Assignment: Here you must reproduce each line of the data exactly.
● ● ● ●
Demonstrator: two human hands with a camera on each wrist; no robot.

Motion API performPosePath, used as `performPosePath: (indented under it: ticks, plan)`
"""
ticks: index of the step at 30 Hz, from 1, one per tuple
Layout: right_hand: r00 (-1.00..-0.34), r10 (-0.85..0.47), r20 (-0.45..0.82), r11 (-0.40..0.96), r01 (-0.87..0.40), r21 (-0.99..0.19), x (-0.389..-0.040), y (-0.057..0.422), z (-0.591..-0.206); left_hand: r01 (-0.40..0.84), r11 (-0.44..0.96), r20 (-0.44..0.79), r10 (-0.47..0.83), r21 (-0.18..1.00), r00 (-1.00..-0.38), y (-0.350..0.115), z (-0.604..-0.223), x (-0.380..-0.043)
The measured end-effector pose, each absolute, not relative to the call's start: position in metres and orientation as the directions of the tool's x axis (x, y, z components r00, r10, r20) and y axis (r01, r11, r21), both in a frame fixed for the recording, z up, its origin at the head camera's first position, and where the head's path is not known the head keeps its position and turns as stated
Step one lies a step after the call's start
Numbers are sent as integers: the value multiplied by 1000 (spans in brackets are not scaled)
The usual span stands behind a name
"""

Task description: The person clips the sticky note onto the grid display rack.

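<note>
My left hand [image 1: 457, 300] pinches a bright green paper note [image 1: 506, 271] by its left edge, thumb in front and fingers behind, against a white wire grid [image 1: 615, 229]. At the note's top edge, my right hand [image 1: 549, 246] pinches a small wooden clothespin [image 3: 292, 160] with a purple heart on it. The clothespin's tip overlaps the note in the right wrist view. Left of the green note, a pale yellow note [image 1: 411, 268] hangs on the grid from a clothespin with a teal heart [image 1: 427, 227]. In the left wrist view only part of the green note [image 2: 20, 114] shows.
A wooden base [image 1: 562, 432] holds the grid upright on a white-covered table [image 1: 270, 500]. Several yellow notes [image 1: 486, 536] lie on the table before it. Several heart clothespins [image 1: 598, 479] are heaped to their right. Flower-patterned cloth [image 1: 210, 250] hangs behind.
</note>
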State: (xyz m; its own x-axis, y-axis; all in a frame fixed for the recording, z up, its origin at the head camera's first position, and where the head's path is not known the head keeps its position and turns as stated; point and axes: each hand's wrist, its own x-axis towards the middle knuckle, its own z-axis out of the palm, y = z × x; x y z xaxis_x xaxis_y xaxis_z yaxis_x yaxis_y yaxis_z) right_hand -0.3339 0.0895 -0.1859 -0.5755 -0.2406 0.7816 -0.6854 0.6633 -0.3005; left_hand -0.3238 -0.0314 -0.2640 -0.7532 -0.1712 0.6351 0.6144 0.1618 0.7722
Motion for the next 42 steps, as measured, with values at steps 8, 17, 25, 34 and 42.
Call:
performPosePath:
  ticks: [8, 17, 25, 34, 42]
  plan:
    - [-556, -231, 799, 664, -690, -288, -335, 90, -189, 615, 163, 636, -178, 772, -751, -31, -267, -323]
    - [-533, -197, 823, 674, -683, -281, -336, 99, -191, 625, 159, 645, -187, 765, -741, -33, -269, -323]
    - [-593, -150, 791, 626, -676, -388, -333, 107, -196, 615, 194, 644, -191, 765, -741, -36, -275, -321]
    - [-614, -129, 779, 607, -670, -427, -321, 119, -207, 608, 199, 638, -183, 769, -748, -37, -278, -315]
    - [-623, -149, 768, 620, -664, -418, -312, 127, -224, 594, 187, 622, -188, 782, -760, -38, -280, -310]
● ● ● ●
Exercise solution:
Demonstrator: two human hands with a camera on each wrist; no robot.

Motion API performPosePath, used as `performPosePath: (indented under it: ticks, plan)`
"""
ticks: index of the step at 30 Hz, from 1, one per tuple
Layout: right_hand: r00 (-1.00..-0.34), r10 (-0.85..0.47), r20 (-0.45..0.82), r11 (-0.40..0.96), r01 (-0.87..0.40), r21 (-0.99..0.19), x (-0.389..-0.040), y (-0.057..0.422), z (-0.591..-0.206); left_hand: r01 (-0.40..0.84), r11 (-0.44..0.96), r20 (-0.44..0.79), r10 (-0.47..0.83), r21 (-0.18..1.00), r00 (-1.00..-0.38), y (-0.350..0.115), z (-0.604..-0.223), x (-0.380..-0.043)
The measured end-effector pose, each absolute, not relative to the call's start: position in metres and orientation as the directions of the tool's x axis (x, y, z components r00, r10, r20) and y axis (r01, r11, r21), both in a frame fixed for the recording, z up, its origin at the head camera's first position, and where the head's path is not known the head keeps its position and turns as stated
Step one lies a step after the call's start
Numbers are sent as integers: the value multiplied by 1000 (spans in brackets are not scaled)
The usual span stands behind a name
"""

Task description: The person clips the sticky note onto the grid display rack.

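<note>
My left hand [image 1: 457, 300] pinches a bright green paper note [image 1: 506, 271] by its left edge, thumb in front and fingers behind, against a white wire grid [image 1: 615, 229]. At the note's top edge, my right hand [image 1: 549, 246] pinches a small wooden clothespin [image 3: 292, 160] with a purple heart on it. The clothespin's tip overlaps the note in the right wrist view. Left of the green note, a pale yellow note [image 1: 411, 268] hangs on the grid from a clothespin with a teal heart [image 1: 427, 227]. In the left wrist view only part of the green note [image 2: 20, 114] shows.
A wooden base [image 1: 562, 432] holds the grid upright on a white-covered table [image 1: 270, 500]. Several yellow notes [image 1: 486, 536] lie on the table before it. Several heart clothespins [image 1: 598, 479] are heaped to their right. Flower-patterned cloth [image 1: 210, 250] hangs behind.
</note>
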State: (xyz m; its own x-axis, y-axis; all in a frame fixed for the recording, z up, its origin at the head camera's first position, and where the head's path is not known the head keeps its position and turns as stated; point and axes: each hand's wrist, its own x-axis towards the middle knuckle, its own z-axis out of the palm, y = z × x; x y z xaxis_x xaxis_y xaxis_z yaxis_x yaxis_y yaxis_z) right_hand -0.3339 0.0895 -0.1859 -0.5755 -0.2406 0.7816 -0.6854 0.6633 -0.3005; left_hand -0.3238 -0.0314 -0.2640 -0.7532 -0.1712 0.6351 0.6144 0.1618 0.7722
Motion for the next 42 steps, as measured, with values at steps 8, 17, 25, 34 and 42.
Call:
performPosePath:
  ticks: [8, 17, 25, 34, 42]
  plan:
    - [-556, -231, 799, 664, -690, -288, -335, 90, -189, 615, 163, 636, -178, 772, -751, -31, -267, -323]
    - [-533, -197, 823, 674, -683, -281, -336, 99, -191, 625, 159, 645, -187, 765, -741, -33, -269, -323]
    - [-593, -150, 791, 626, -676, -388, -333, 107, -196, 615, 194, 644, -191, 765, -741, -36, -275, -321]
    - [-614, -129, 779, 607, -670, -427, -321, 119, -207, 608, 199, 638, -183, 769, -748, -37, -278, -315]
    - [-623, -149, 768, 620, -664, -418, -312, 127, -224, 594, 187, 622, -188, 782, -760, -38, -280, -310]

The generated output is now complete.